A quiet man, comfortable working behind the scenes and accustomed to making things happen from there, Andy Angelo spent long hours doing just that, first as metro editor, then news editor for The Grand Rapids Press. He was news editor for Booth Newspapers when he retired in March. 

“Whether it was his family, GAAH, or Circle Theatre, his focus was on the people who would be affected by what he did,” Mary Angelo said.

If you didn’t know Andy Angelo, it would be easy to miss him- or underestimate him.

“Most people probably would see this little guy running around through the crowd, and never guess he was in charge of the (Día del Sol) event!” Mary Angelo said.

He did whatever GAAH needed, which once included cutting down brush behind the original library -- and getting his worst case of poison ivy ever. In awe of the many volunteers who worked directly with the children, he left that key contribution to them. 

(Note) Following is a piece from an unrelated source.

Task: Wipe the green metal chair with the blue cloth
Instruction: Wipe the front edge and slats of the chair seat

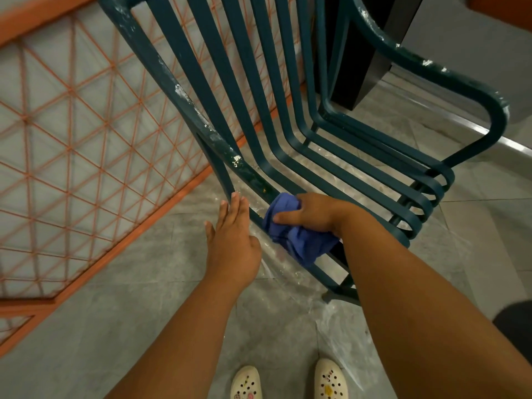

“Every once in awhile, you run into those people who just elevate you. Andy did that,” Kuipers said.

Gandhi put it another way: Be the change you want to see in the world. 

Andy Angelo was, and his legacy lives on in the Grandville Avenue neighborhood.

Many thanks to Sue Schroder for this beautiful tribute. A regular columnist with The Grand Rapids Press and MLive Media Group, Sue was Andy’s friend and colleague for more than 25 years.